Post mortem: Why Technology Matters and How Products With Reach Can Fail Too – ChurnBee Story

Post Mortems

ChurnBee taught me that even if you do most of things right, there is still room for failure. And startups have innate affinity towards failure and will seek every opportunity to fail should you foolishly offer it.

2013 was a very fruitful year, if I measure it by the amount of work done. I launched or co-launched no less than four startups that year. And all of them failed (I’ve covered them all in post mortems). This is the story of the fourth one – ChurnBee.

ChurnBee was literally born in a single morning, proving that you can start a startup with minimum cost and effort.

The idea? ChurnBee (a.k.a. “the NewRelic for startup CEO/founders”), a dashboard built specifically for SaaS businesses focusing on key subscription-business goals for every startup.

dilb

As opposed to the ability to track a number of standard and/or custom metric and define funnels (like KissMetrics or MixPanel), it offered ready-made recipes which helps founders focus on the key drivers for SaaS business – MRR, Churn, LTV/retention, Growth Ceiling, signups w/ Trailing Six Month Compound Growth Rate, and so forth. To provide useful and unique context, every recipe incorporated personalized industry best practices on targets, standards, or norms from experts like Jason Cohen, David Skok, Joel York and Dave McClure.

cb2

ChurnBee offered a special aggregate dashboard for people involved in multiple companies (advisors/investors/accelerators&incubators) called “Control Bridge”, which allows one to login with his/her portfolio companies, considerably saving time for doing reviews and going through key metrics.

dash
ChurnBee would use ‘recipes’ that you can add together to create various dashboards.

Here is an example of tracking signups by using a couple of ‘recipes’.

signup-statistics-2_02

I am very passionate about SaaS analytics and I was certain that businesses needed a better tool than what was available on the market. For one, we used a custom dashboard at ManageWP and I wanted to change that.

We put up a simple landing page and things started great.

churnbee

In just one month we already had 350 signups.

All kinds of businesses were craving for a tool promising simplicity and actionable data.

Here is an example of user feedback we received during this period.

I signed up because I am working on a SAAS product and know metrics are everything!

I am excited to see what CHURN BEE has to offer. I am always being asked “what is the lifetime value or each customer” and “what is your cost per customer.” I am a programmer, not a statistician. I hope CHURN BEE can help in this area.

Glad to hear about Churn Bee, sounds like a great simple idea.

I’m a web developer at storyful.com and I’ve love learn more about churn bee. We currently use mixpanel/GA and it doesn’t provide the seamless solution which we would love.

Five months later we gathered 1,000 signups and decided it was time to launch the service.

On Nov 5th 2013, ChurnBee beta was officially launched.

cb1

Things were looking great. Among other things we got exposure on TNW, people included us in SaaS tools lists and developers started creating github repositories for integrations with the ChurnBee API!

So how could have this gone the wrong way?

The answer is, we screwed up the thing we were confident it – the technology. And we did it in two ways.

The first was that the integration from the user perspective was painful.
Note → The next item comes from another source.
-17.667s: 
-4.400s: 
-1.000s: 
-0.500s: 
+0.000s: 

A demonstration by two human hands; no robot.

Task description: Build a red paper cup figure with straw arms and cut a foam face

Although the API was easy to use, a developer still had to manually connect data points in an app with ChurnBee. We even had problems connecting all data points in our own app ManageWP and it was clear that that was not going to work in scale. Meanwhile startups like Baremetrics were doing less robust analytics but with basically no integration. Our beautiful dashboards didn’t matter because nobody was getting to them! If I had to do it again I would go the baremetrics route – dead simple integration first, dashboards second.

The second problem was that building analytics is very technology and resource intensive. We had only a small team of developers, inexperienced with those kind of challenges. Our ambition was too big for the resources we had at home.

After we started signing up first users, these two problems started getting very obvious. We weren’t able to get many of them past the integration point, and for those we did, the software started breaking. Since we still didn’t have all features out, fixing bugs started being a huge obstacle for new feature development.

And even if we could deal with that by getting more engineers on the team, in the long run the difficulty of integration and system design itself was just too big of a hurdle.

Without the idea of a pivot we slowly started giving up on it. In retrospect, perhaps it was a hasty decision, but we were not 100% into this and our paycheck did not depend on it so that’s how we found justification to give up as easily.

The aftermath was around $40k spent and a valuable lesson learned: getting technology right is harder than you may think.

This was different to all the other startup failures I described and at the time came as a surprise. Previously we failed always because we failed to reach users , not with the product itself.

But this also proves an interesting theory: startups have innate affinity towards failure and will seek every opportunity to fail, should you be foolish enough to offer it.